◆ TASK DESCRIPTION
Apart from the pictures, every line below is to be set down exactly.

◆ RECORDED INFORMATION
════════════════

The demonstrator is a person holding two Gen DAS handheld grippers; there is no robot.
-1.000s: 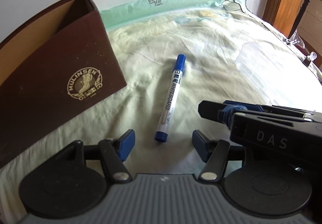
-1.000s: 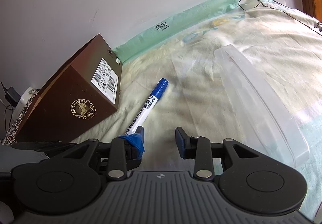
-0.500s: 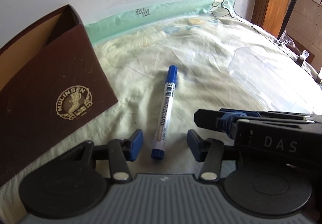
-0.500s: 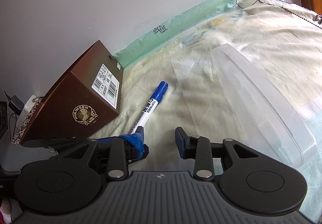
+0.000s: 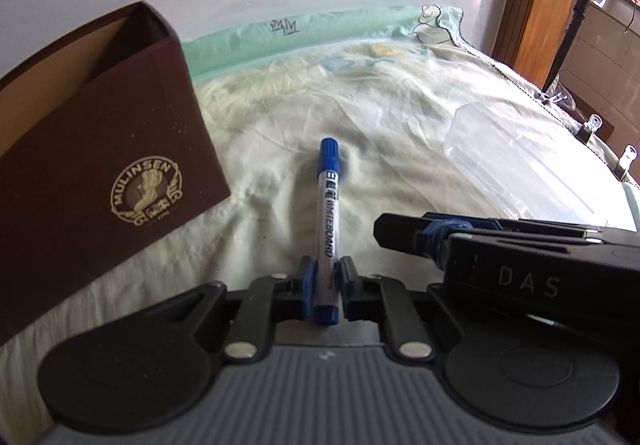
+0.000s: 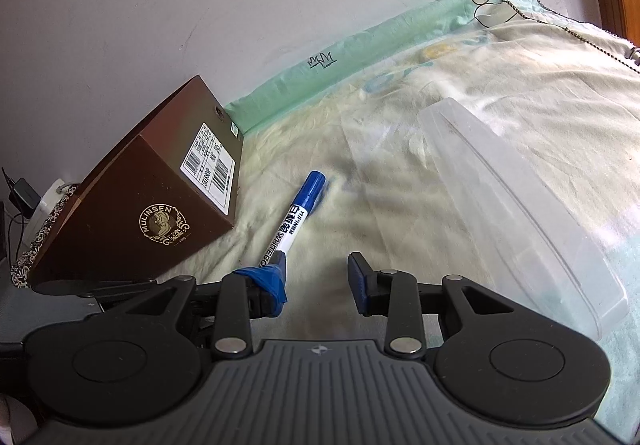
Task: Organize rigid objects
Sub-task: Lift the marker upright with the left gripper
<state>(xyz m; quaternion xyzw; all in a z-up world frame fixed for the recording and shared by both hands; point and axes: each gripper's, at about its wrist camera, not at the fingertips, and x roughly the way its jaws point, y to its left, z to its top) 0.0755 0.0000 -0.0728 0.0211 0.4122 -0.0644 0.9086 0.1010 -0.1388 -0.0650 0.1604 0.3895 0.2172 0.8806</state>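
Bed [image 5: 400,117] – box [image 5: 100,173], marker [image 5: 328,213], lid [image 6: 520,197]

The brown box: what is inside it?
The left wrist view shows the brown box open at the top, with only a bare tan inner wall visible. Its front wall covers the bottom, so I cannot tell if anything lies there.

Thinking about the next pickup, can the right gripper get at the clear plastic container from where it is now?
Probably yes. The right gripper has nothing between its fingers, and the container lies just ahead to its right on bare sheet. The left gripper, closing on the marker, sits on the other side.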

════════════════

◆ TASK RESPONSE
The demonstrator is a person holding two Gen DAS handheld grippers; there is no robot.
-1.000s: 
-1.000s: 
-0.500s: 
-0.500s: 
+0.000s: 
+0.000s: 
Task: Organize rigid objects
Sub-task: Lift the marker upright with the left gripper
<state>(xyz m; quaternion xyzw; all in a z-up world frame fixed for the recording and shared by both hands; point and axes: each gripper's, at about its wrist camera, not at the fingertips, and x roughly the way its jaws point, y to its left, z to its top) 0.0755 0.0000 -0.0728 0.0211 0.4122 -0.0644 0.9086 0.1010 -0.1388 -0.0650 0.1604 0.3895 0.2172 0.8806</state>
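Bed [image 5: 400,117] – box [image 5: 100,173], marker [image 5: 328,213], lid [image 6: 520,197]

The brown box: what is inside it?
The left wrist view shows the brown box open at the top, with only a bare tan inner wall visible. Its front wall covers the bottom, so I cannot tell if anything lies there.

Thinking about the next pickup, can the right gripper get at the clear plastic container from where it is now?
Probably yes. The right gripper has nothing between its fingers, and the container lies just ahead to its right on bare sheet. The left gripper, closing on the marker, sits on the other side.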

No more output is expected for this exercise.